___ Given data ___

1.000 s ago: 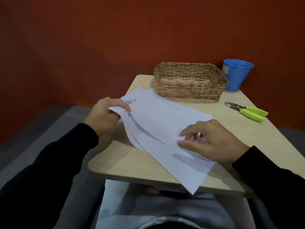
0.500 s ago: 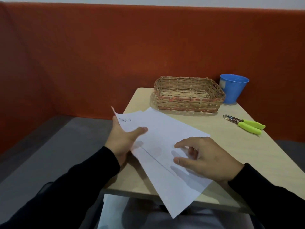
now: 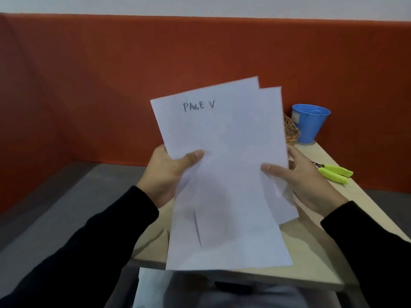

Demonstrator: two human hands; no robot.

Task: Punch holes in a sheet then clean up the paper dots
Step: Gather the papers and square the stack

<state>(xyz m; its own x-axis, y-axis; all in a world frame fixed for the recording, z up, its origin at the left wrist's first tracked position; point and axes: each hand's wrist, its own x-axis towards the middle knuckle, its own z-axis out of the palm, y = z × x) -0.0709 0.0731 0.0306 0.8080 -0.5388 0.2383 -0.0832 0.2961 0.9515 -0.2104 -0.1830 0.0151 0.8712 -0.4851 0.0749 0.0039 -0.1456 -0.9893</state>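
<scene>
Sheets of white paper are held up in the air above the near part of the table, fanned so that at least two overlapping pages show. The front page carries handwritten letters near its top that read roughly "PAGE V". Its lower part has a crease and hangs down past the table's near edge.

In the head view, the left hand grips the left edge of the sheets, thumb pressed on the front and fingers hidden behind. The right hand clasps the right edge the same way, thumb on the front face and fingers curled behind the rear page. Both wrists end in black sleeves.

On the table to the right, just beyond the right hand, lies a hole punch with bright yellow-green handles; its metal head is partly hidden by the hand. Farther back stands a blue bucket, and just beside it a sliver of a woven basket peeks out from behind the paper. An orange partition runs behind the table.
</scene>
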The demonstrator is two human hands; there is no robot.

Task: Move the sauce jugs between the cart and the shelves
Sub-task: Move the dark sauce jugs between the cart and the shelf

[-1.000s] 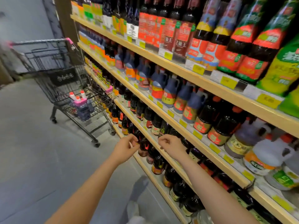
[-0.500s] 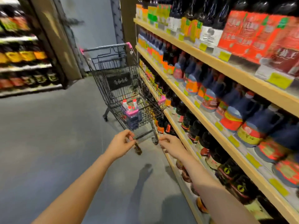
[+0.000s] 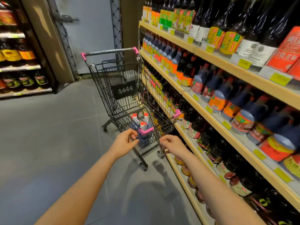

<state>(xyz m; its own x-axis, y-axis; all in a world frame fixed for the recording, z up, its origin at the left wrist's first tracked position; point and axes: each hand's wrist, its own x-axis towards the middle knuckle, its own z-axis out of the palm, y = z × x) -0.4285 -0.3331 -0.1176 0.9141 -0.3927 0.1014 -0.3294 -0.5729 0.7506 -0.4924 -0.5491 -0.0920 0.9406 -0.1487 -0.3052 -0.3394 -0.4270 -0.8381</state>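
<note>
I have turned from the wooden shelves (image 3: 215, 101) toward the black wire cart with pink corners (image 3: 123, 88), now close ahead. My left hand (image 3: 125, 142) and right hand (image 3: 172, 143) reach out loosely curled, holding nothing. The red-capped, dark blue sauce jugs (image 3: 141, 125) stand in the cart's near end, so lifting one out comes next.

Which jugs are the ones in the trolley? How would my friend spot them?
Find the black wire shopping cart with pink corners, parked against the wooden shelves. Look down into its near end, just past the hands: a small cluster of sauce jugs stands there. Only these sit inside the wire basket, showing red caps on pale necks, while all the others line the shelves.
</note>
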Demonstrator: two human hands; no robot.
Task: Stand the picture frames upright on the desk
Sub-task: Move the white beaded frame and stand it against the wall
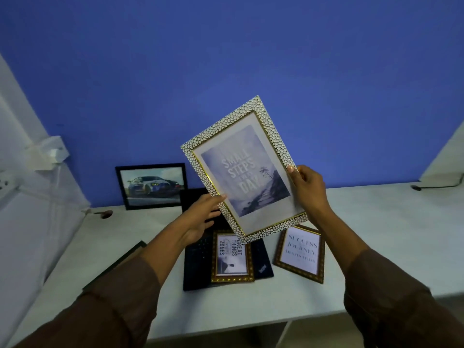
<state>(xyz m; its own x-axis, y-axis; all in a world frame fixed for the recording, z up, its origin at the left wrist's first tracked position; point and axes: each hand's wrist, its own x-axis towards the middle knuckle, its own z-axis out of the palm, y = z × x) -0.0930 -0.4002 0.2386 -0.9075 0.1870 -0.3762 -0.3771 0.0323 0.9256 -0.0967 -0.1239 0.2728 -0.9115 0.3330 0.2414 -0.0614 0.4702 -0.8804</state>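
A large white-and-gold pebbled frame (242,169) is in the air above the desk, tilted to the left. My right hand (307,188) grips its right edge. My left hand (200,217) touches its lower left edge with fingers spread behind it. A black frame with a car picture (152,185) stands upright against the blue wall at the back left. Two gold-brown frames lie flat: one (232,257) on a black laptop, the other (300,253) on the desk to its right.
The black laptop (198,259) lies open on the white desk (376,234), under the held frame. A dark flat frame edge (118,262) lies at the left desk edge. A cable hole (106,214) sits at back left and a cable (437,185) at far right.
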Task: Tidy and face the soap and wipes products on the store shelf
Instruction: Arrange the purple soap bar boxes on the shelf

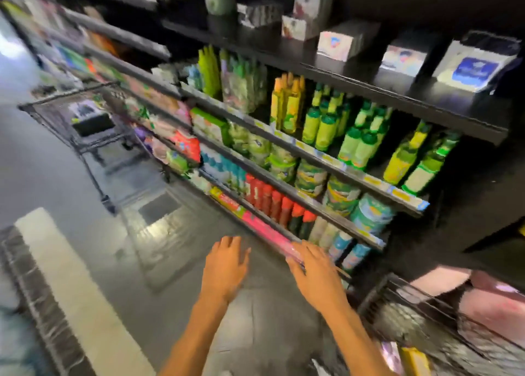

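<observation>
The frame is motion-blurred. Dark store shelves run from upper left to lower right. Green and yellow bottles (326,125) stand on a middle shelf, with green wipes packs (281,159) on the shelf below and red-capped bottles (270,199) lower still. A pink pack (264,230) lies along the front of the lowest shelf. My right hand (312,267) lies with straight fingers on the near end of that pink pack. My left hand (227,265) hovers over the floor with fingers spread, holding nothing, a little left of the pack.
White boxes (338,41) and a blue-labelled bag (477,63) sit on the top shelf. A black wire cart (85,125) stands in the aisle at the left. A wire basket (443,319) with pink items is at the lower right. Grey floor lies under my hands.
</observation>
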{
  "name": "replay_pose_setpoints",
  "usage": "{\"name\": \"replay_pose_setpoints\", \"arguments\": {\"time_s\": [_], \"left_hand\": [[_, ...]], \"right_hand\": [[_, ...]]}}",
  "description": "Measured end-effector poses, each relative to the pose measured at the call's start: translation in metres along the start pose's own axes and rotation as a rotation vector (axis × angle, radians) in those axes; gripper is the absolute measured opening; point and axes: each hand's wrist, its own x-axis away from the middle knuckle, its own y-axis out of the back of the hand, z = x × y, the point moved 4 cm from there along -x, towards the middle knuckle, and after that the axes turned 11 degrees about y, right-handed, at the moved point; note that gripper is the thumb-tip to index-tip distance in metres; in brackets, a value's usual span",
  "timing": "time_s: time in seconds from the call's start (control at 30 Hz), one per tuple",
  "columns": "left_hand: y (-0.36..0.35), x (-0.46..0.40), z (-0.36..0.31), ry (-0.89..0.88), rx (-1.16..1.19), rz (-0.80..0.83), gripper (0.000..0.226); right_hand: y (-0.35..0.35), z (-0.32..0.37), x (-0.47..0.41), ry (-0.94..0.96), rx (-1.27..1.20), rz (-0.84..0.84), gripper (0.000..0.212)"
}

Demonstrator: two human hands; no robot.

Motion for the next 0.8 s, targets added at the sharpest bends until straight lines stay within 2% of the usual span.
{"name": "replay_pose_setpoints", "arguments": {"time_s": [0.2,0.3,0.43,0.63,0.8], "left_hand": [[0.05,-0.027,0.098,0.125,0.093,-0.048,0.042],[0.065,-0.045,0.126,0.151,0.104,-0.033,0.054],[0.085,-0.085,0.152,0.161,0.099,-0.027,0.044],[0.1,-0.173,0.175,0.15,0.066,0.01,0.046],[0.123,-0.272,0.172,0.112,0.049,0.016,0.045]], "right_hand": [[-0.046,0.087,-0.069,0.061,-0.018,0.074,0.06],[-0.058,0.114,-0.099,0.082,0.0,0.085,0.058],[-0.078,0.139,-0.149,0.088,-0.018,0.107,0.056],[-0.113,0.137,-0.233,0.108,-0.042,0.088,0.08],[-0.117,0.145,-0.316,0.015,-0.105,0.062,0.044]]}}
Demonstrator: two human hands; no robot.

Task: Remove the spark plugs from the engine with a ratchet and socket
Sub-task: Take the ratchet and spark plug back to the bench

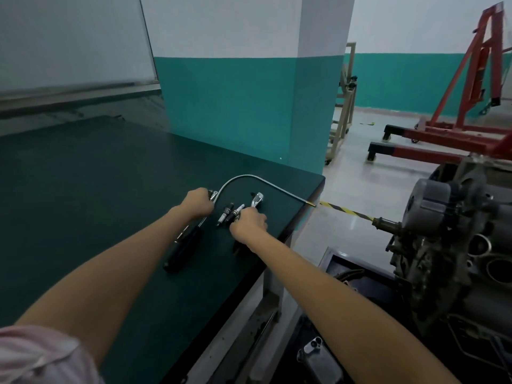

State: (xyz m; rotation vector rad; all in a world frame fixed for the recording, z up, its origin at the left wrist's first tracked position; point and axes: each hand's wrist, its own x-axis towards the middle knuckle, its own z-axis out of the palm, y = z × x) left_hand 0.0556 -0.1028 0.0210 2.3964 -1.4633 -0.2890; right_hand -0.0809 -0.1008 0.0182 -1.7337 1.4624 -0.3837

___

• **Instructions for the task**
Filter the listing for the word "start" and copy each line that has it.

• **Completed exercise**
  "description": "Measured end-effector poses, each relative to the pose measured at the call's start: translation in metres along the start pose's own axes and rotation as a rotation vector (axis × angle, radians) in those axes; gripper is the absolute measured opening; point and axes: each hand's wrist, its own x-axis away from the middle knuckle, its own y-axis out of the back of the hand, z = x × y, the point moved 4 cm from there along -x, towards the middle knuckle, and after that the axes turned 11 degrees about y, right-handed, at the moved point; note that gripper is the thumb-tip to index-tip distance in metres; in brackets, a value's usual span",
  "timing": "time_s: time in seconds from the call's start (control at 30 Hz), one per tuple",

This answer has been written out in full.